## TASK INSTRUCTIONS:
For each line of the listing that contains "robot", make a copy and return it.

++++ DATA FOR THIS TASK ++++

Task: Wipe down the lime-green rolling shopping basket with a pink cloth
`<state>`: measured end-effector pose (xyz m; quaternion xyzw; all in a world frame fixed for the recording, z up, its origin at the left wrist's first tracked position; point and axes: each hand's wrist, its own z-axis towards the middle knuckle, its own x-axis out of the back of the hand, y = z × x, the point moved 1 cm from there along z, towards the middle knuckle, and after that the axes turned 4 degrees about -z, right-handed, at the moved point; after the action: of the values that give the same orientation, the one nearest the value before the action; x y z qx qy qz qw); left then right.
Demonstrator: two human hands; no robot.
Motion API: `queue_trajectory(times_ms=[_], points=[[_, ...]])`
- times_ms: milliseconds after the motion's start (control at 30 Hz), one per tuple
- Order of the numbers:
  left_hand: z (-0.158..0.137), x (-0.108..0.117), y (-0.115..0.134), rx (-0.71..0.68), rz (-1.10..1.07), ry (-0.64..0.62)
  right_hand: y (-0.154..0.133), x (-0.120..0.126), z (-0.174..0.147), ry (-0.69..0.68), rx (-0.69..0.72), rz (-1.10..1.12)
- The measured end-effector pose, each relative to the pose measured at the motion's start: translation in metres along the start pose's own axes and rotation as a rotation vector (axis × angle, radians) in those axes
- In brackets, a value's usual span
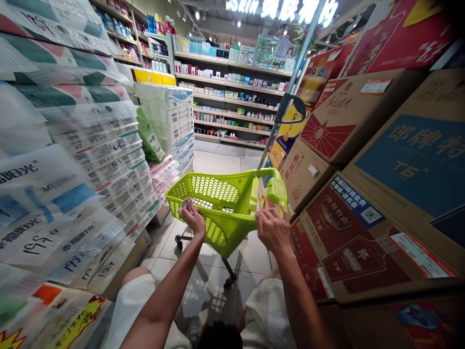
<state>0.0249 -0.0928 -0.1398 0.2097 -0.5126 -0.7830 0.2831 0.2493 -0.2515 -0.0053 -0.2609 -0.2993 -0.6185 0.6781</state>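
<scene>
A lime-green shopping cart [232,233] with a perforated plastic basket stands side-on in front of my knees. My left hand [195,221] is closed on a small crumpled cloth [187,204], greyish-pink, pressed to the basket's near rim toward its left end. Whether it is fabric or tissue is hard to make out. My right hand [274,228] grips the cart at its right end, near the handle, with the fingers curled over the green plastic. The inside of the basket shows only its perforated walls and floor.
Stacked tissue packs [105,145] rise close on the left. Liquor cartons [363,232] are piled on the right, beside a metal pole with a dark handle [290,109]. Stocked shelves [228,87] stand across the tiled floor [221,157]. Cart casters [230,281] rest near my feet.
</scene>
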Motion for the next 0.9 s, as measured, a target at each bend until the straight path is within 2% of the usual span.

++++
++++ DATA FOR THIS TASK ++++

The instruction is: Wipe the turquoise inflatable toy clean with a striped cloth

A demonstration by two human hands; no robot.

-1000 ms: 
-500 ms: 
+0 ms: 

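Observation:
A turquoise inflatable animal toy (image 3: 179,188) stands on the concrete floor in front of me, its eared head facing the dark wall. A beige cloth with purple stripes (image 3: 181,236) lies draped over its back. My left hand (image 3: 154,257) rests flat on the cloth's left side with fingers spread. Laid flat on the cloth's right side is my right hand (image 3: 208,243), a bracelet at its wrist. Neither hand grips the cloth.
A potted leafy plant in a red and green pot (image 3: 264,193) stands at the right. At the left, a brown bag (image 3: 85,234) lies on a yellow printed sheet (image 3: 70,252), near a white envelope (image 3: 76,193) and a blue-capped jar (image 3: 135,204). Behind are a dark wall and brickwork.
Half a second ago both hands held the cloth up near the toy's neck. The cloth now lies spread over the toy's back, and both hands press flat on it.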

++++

## WRITTEN RESPONSE:
Demonstrator: two human hands; no robot.
A demonstration by two human hands; no robot.

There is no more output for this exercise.